TASK OBJECTIVE: Report each line below that carries the word "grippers".

AVAILABLE DATA:

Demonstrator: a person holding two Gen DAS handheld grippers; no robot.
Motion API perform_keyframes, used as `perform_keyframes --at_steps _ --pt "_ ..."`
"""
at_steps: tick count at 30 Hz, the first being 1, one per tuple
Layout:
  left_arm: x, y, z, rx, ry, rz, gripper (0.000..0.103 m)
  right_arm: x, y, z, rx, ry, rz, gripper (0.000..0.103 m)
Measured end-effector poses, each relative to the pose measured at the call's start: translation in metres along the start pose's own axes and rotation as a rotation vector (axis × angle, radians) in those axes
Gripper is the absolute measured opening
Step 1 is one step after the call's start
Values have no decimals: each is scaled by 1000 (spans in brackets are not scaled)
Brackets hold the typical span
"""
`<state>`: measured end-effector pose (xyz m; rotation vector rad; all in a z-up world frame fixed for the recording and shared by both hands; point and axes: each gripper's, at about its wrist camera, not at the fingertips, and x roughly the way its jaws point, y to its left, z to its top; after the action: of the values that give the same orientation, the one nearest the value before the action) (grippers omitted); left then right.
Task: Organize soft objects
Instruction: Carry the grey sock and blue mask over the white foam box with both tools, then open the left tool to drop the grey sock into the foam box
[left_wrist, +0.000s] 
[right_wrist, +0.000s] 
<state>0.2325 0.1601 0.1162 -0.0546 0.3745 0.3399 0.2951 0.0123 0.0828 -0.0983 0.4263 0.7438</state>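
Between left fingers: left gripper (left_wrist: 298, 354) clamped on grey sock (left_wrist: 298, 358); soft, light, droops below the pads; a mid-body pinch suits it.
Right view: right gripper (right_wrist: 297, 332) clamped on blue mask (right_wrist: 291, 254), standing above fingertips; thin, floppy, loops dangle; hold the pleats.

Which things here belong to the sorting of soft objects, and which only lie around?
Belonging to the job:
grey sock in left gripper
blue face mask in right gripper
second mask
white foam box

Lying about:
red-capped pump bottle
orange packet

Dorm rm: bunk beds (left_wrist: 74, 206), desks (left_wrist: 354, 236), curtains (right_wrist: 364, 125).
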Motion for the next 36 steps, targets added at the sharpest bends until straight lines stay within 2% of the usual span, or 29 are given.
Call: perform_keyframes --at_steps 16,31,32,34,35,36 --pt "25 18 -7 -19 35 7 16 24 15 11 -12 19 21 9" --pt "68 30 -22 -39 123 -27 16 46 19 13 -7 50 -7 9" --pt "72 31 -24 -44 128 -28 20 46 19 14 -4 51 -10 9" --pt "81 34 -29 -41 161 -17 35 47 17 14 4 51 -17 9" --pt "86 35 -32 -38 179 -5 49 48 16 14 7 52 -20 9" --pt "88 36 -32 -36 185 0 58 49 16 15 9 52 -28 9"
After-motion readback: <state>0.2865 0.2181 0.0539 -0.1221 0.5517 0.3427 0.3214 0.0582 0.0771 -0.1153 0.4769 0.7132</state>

ANSWER TO THE PROBLEM:
Demonstrator: a person holding two Gen DAS handheld grippers; no robot.
`<state>`: measured end-effector pose (xyz m; rotation vector rad; all in a z-up world frame fixed for the recording and shared by both hands; point and axes: each gripper's, at about its wrist camera, not at the fingertips, and x roughly the way its jaws point, y to its left, z to its top; after the action: of the values that give the same orientation, the one nearest the value before the action) (grippers omitted); left then right.

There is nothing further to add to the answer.